## [Assignment]
Please retype, unchanged, each line from the top of the material below through the line where "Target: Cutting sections" appears.

## [Available data]
□ □ □ □

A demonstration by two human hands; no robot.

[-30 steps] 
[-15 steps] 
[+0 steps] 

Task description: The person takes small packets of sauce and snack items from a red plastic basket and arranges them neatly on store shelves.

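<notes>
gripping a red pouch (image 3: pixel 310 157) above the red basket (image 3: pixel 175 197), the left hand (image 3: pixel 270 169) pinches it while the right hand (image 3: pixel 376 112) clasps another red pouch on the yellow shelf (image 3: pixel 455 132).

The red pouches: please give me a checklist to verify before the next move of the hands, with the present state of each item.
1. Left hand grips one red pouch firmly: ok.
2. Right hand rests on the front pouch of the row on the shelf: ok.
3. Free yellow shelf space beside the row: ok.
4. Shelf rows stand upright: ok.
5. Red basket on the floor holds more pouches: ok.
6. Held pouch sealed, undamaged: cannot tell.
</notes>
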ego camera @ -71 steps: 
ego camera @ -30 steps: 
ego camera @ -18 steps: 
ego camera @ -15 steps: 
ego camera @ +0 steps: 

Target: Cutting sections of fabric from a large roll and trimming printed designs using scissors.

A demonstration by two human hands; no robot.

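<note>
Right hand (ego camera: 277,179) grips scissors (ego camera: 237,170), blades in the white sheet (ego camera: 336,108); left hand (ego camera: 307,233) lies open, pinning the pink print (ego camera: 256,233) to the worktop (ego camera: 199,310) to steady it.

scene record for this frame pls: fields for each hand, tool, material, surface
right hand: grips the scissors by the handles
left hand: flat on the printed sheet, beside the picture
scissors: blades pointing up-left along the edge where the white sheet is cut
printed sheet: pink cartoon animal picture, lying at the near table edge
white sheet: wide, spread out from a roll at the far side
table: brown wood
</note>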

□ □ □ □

## [Exercise solution]
A demonstration by two human hands; no robot.

[-30 steps] 
[-15 steps] 
[+0 steps] 

Task description: The person takes small packets of sauce and snack items from a red plastic basket and arranges them neatly on store shelves.

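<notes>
gripping a red pouch (image 3: pixel 310 157) above the red basket (image 3: pixel 175 197), the left hand (image 3: pixel 270 169) pinches it while the right hand (image 3: pixel 376 112) clasps another red pouch on the yellow shelf (image 3: pixel 455 132).

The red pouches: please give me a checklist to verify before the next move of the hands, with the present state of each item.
1. Left hand grips one red pouch firmly: ok.
2. Right hand rests on the front pouch of the row on the shelf: ok.
3. Free yellow shelf space beside the row: ok.
4. Shelf rows stand upright: ok.
5. Red basket on the floor holds more pouches: ok.
6. Held pouch sealed, undamaged: cannot tell.
</notes>
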ego camera @ -71 steps: 
ego camera @ -30 steps: 
ego camera @ -18 steps: 
ego camera @ -15 steps: 
ego camera @ +0 steps: 

Target: Cutting sections of fabric from a large roll and trimming printed designs using scissors.

The answer requires no further additions.